J Pediatr Urol, April 2015. Faasse MA, Lindgren BW, Frainey BT, Marcus CR, Szczodry DM, Glaser AP, Suresh S, Gong EM
Regional anesthesia is often used in combination with general anesthesia for pediatric surgery, however, it is unknown if adjunctive regional blocks are beneficial to children undergoing urologic laparoscopic or robot-assisted laparoscopic (RAL) procedures.
To compare perioperative outcomes in children with adjunctive caudal blocks, transversus abdominis plane (TAP) blocks, or no regional anesthesia for common RAL surgical procedures in pediatric urology.
Inclusion in this retrospective study was limited to children who underwent RAL renal or ureteral/bladder procedures and received a standardized regimen of scheduled intravenous ketorolac and oral acetaminophen for acute postoperative pain control, with opioids as needed (PRN). Perioperative outcomes were compared between patients with an adjunctive caudal block (n = 25), bilateral TAP blocks (n = 44), or no regional anesthesia (n = 51)
Children with a preoperative caudal block received less intraoperative opioids than children with TAP blocks or no regional anesthesia (p < 0.001). This difference was observed both for renal procedures (p < 0.01) and ureteral/bladder procedures (p = 0.01). Patients with caudal blocks were also the least likely to require postoperative antiemetics (p = 0.03). There were no significant differences between groups in postoperative opioid use, maximum pain scores within 6 and 24 hours postoperatively, or length of hospital stay (LOS). No complications attributable to regional blocks were identified by chart review.

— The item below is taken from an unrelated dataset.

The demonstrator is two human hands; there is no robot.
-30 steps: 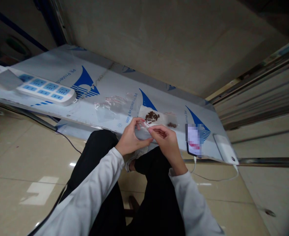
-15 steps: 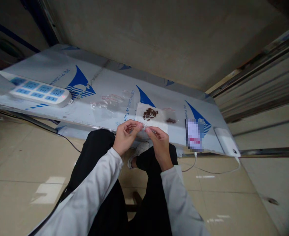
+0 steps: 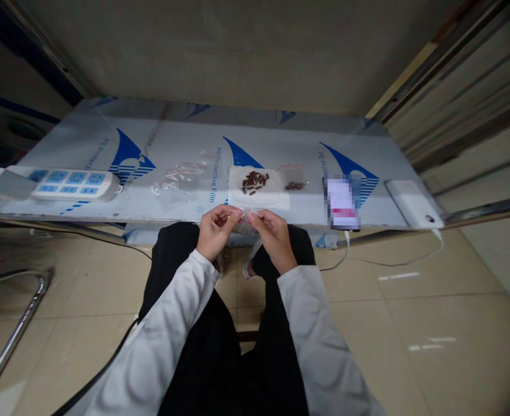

Use of adjunctive caudal blocks for pediatric RAL renal or ureteral/bladder surgical procedures may reduce need for alternate analgesic and/or anesthetic agents intraoperatively, as well as decrease postoperative nausea and vomiting. These findings may be related, since nausea and vomiting are common side effects of opioids and inhalational anesthetics. Consideration of the potential impact of caudal blocks on general anesthetic requirements is timely in light of concerns regarding the risk of anesthetic neurotoxicity in young patients. There was no evidence of improved postoperative pain control or shorter LOS for children who received regional anesthesia. It is unknown if regional blocks would have a greater impact in the absence of scheduled pain medications, which all patients in our study received. Limitations of this study include its retrospective nature and moderate sample size. Future randomized controlled trials are necessary to provide a more definitive understanding of regional anesthesia’s role in minimizing pediatric surgical and anesthetic morbidity.
Administration of caudal blocks should be considered for children of suitable age undergoing RAL surgery involving either the upper or lower urinary tract.